Are high power prices really the problem? The EEG Fund shows how inexpensive renewables have become. Instead of reducing the EEG surcharge, it should be used to speed up growth. Dr. Patrick Matschoss (IASS Potsdam) weighs in on the EEG debate.
Once again, the political discussion is focusing on a state fund to finance renewables in Germany instead of using a surcharge on power consumption. This time, Bavarian state premier Horst Seehofer is calling for it. At first glance, it seems to be a good idea. For a long time, Germany’s Renewable Energy Act (EEG) provided renewable technologies with support similar to that given to other technologies, such as nuclear power, by means of taxes. An “EEG Fund” would thus help ensure a level playing field between energy sources.
Are power prices too high?
Over the past two years, the idea of switching from the EEG surcharge to a fund faded into the background, but it is now being talked about again. Politicians are only partly using the line of reasoning above, however. Their main focus is on “ensuring stable power prices” during the election campaign, as they openly state. But are high power prices really the problem? This question can be answered from the perspective of politicians and the energy sector.
Politically, power prices are too high when citizens no longer accept them, and this fact threatens to undermine the entire Energiewende project. When politicians use power prices as campaign issues, they blatantly take advantage of these supposed “concerns” either to rescue the Energiewende or to position themselves via-à-vis competing politicians (or both). And citizens? A survey of some 1,000 people in Germany conducted for German utility umbrella group BDEW found that 69% expected power prices to increase. Nonetheless, 93% of those surveyed said the Energiewende was important or very important, and for 55% renewables were not growing quickly enough. Apparently, the German public is more ambitious than its politicians. Of course, rising power prices are a problem for the poor, but is that a reason to limit prices for everyone – including the middle class? Certainly not. Indeed, energy poverty is a subset of general poverty, which unfortunately exists even in prosperous Germany. Combating poverty, however, is the domain of social policy (such as welfare).
From the perspective of the energy sector, the answer to the question of whether power prices are too high is more likely no than yes. Greater energy efficiency will be a decisive factor towards the success of the Energiewende. Yet, there is hardly a field in which less progress has been made in the past few decades than in energy efficiency policy (and where progress was made, greater consumption elsewhere clawed back these gains). The policies themselves are not always the problem; the government’s recent large-scale efficiency campaign is therefore welcome. But an old rule of economics holds that people waste things that are cheap – and vice versa. After all, a successful efficiency policy saves people money, which they can then spend on other things – including more energy consumption. This rebound effect has been long understood; true progress in efficiency requires high energy prices.
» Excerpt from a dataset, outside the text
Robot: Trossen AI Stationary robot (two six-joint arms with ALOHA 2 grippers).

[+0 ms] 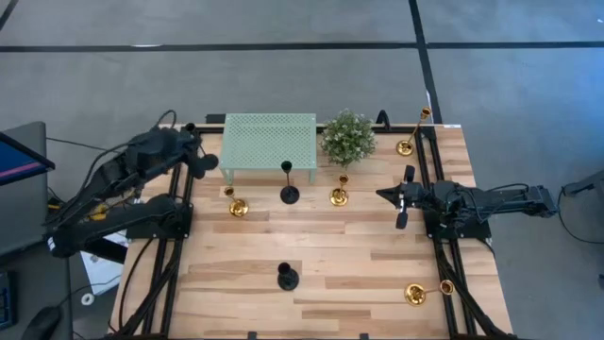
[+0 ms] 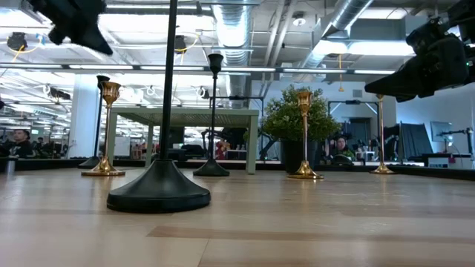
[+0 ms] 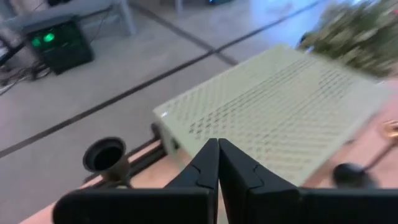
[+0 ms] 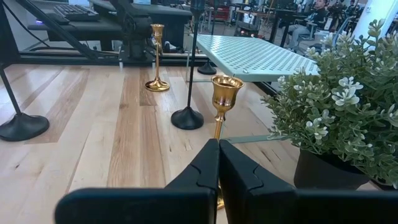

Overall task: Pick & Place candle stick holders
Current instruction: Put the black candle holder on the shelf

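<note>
Hovering left gripper (image 1: pixel 209 161), fingers pressed together, empty.
A black candle stick holder (image 3: pixel 107 157), cup upward, stands just beside it, left of the mint table (image 1: pixel 269 140).

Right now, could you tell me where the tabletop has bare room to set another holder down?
The widest bare wood lies between the front matte black candle holder and the toppled shiny gold holder. The front left corner is bare too. It is crowded along the mint-green mesh-top table and the bushy potted plant.
</note>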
Now, the Germany Ministry of Economics and Energy (BMWi) seems to want to deepen the societal discussion with its new strategy paper and Green Book (announcement at the Berliner Energietage, 13.4.16). If the latter aims to be honest, it cannot avoid stating that long-term efficiency is only possible with higher power prices – a poisonous truth for politicians. These higher prices do not even require new taxes; it would be enough merely to abolish the existing subsidies that keep the prices of power from fossil resources down.
Which fund concept? Restructuring technology development costs rather than lowering power prices
What does all that have to do with the proposed EEG Fund? There are different concepts. In cooperation with the Sustainable Development Council and based on studies done by Öko-Institut, the IASS investigated various options. In line with the aforementioned motivation, the model currently favored by policymakers limits the EEG surcharge, and the fund grows over time (the IASS papers speak of a “surcharge cap”). In contrast, the recommended focus on technology costs (called “payment cap” or “payment split” in the IASS papers) would divide coverage of EEG payments to generators of renewable power. Anything above 9 cents per kWh would be defined as a technology promotion cost and paid for from the fund, which would then drop to a certain base level over time. Biomass would not be included because no cost reductions are expected, so no technology advances would be promoted. Specifically, only PV and offshore wind would be covered by the fund (onshore is already completely below 9 cents), making it accordingly smaller.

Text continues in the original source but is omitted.